Revolutionary AI Cancer Therapy Prediction Tool: Analyzing Tumor Cells for Personalized Treatment

Most cancer patients do not see the benefits of early targeted therapies. Now, scientists have introduced a new computational pipeline that can systematically predict how patients will respond to cancer drugs at a single-cell level.

With over 200 types of cancer, each unique in its own way, the task of developing precise oncology treatments remains challenging. The focus has mainly been on creating genetic sequencing tests or analyses to detect mutations in cancer driver genes. After that, attempts are made to find treatments that may be effective against those mutations.

nts do not benefit from these early targeted therapies. A new study, published on April 18, 2024, in the journal Nature Cancer, introduces a novel computational pipeline to predict patient response to cancer drugs at a single-cell resolution. The study’s first author is Sanju Sinha, Ph.D., an assistant professor in the Cancer Molecular Therapeutics Program at Sanford Burnham Prebys, with senior authors Eytan Ruppin, M.D., Ph.D., and Alejandro Schaffer, Ph.D., at the National Cancer Institute, part of the National Institutes of Health (NIH), and their colleagues. This new approach is called PERsonalized Single-Cell Expression-Based Planning.PERCEPTION, the innovative artificial intelligence-based method, delves further into the application of transcriptomics in oncology. Transcriptomics is the study of transcription factors, which are the messenger RNA molecules produced by genes. These molecules carry and convert DNA information into action. According to Sinha, “A tumor is a complex and evolving beast. Using single-cell resolution can allow us to tackle both of these challenges.” He adds, “PERCEPTION allows for the use of rich information within single-cell omics to understand the clonal architecture of the tumor and monitor the emergence of resistance.” In biology, omics refers to the sum of constituents within a cell.

Sinha expresses his enthusiasm for the potential to monitor and adapt to cancer cell evolution and modify treatment strategies through the use of PERCEPTION. This AI model, developed using transfer learning, overcame the challenge of limited single-cell data by pre-training its models with published bulk-gene expression from tumors. The importance of large amounts of data for the AI model to understand the disease is likened to the need for ChatGPT to have vast amounts of text data scraped from the internet.

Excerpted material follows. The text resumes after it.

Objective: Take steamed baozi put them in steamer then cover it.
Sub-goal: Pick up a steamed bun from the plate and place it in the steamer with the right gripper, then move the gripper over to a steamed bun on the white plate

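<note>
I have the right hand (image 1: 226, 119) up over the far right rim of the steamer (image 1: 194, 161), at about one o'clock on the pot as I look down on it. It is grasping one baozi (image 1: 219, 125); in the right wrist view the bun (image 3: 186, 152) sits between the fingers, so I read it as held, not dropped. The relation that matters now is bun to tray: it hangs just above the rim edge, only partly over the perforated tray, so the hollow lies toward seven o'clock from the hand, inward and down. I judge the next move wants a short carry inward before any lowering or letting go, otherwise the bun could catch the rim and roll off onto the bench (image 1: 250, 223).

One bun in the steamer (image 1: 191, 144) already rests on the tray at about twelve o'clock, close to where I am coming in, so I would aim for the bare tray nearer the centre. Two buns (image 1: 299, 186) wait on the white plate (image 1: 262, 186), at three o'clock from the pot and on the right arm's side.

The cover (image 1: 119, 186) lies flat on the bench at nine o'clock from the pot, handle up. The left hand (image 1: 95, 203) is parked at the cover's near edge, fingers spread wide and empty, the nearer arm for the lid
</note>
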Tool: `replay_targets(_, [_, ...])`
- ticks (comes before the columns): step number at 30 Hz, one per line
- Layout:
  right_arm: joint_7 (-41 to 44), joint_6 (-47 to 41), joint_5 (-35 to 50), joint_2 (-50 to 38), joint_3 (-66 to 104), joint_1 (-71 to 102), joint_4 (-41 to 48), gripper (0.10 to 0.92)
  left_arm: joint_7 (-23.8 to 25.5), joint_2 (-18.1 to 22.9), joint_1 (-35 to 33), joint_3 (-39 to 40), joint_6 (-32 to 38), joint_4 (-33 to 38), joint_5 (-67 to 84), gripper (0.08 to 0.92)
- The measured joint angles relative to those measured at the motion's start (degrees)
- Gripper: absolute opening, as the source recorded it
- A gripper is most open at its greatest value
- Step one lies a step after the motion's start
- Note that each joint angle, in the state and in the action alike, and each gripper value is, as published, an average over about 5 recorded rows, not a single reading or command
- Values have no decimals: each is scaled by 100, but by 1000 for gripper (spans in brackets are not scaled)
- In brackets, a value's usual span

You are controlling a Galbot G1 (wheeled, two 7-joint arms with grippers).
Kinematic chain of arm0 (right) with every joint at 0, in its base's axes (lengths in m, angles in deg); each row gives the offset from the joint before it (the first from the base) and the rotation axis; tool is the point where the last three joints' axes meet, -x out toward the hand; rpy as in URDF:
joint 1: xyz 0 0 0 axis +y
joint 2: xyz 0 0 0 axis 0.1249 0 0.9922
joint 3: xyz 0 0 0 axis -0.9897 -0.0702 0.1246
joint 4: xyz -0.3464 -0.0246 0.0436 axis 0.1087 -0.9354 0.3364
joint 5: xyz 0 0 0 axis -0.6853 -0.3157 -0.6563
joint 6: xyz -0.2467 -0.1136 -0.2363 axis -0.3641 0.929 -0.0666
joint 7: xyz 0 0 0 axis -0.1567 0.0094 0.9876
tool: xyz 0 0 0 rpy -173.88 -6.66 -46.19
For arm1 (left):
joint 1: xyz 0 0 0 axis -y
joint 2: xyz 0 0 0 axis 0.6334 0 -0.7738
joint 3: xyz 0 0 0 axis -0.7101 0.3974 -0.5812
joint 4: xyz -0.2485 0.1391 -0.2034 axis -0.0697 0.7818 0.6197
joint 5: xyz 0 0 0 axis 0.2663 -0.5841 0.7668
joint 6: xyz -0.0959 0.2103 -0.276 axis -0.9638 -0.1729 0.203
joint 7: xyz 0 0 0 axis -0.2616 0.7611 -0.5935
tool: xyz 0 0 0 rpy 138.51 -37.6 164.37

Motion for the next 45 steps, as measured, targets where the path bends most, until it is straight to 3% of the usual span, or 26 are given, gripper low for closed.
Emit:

Data from both cell lines and patients, although limited, was utilized to calibrate the models. PERCEPTION was effectively confirmed by accurately predicting the outcomes of single and combination therapies in three separate clinical trials for multiple myeloma, breast, and lung cancer. In each instance, PERCEPTION correctly categorized patients as either responders or non-responders. Additionally, it was able to identify the development of drug resistance in lung cancer as the disease advanced, which is a significant finding with promising implications. Sinha notes that while PERCEPTION is not yet suitable for clinical use, the approach has potential.ach indicates that individual cell data can guide treatment decisions and he wants to promote the use of this technology in clinics to generate more data. This data can then be used to improve and enhance the technology for clinical purposes.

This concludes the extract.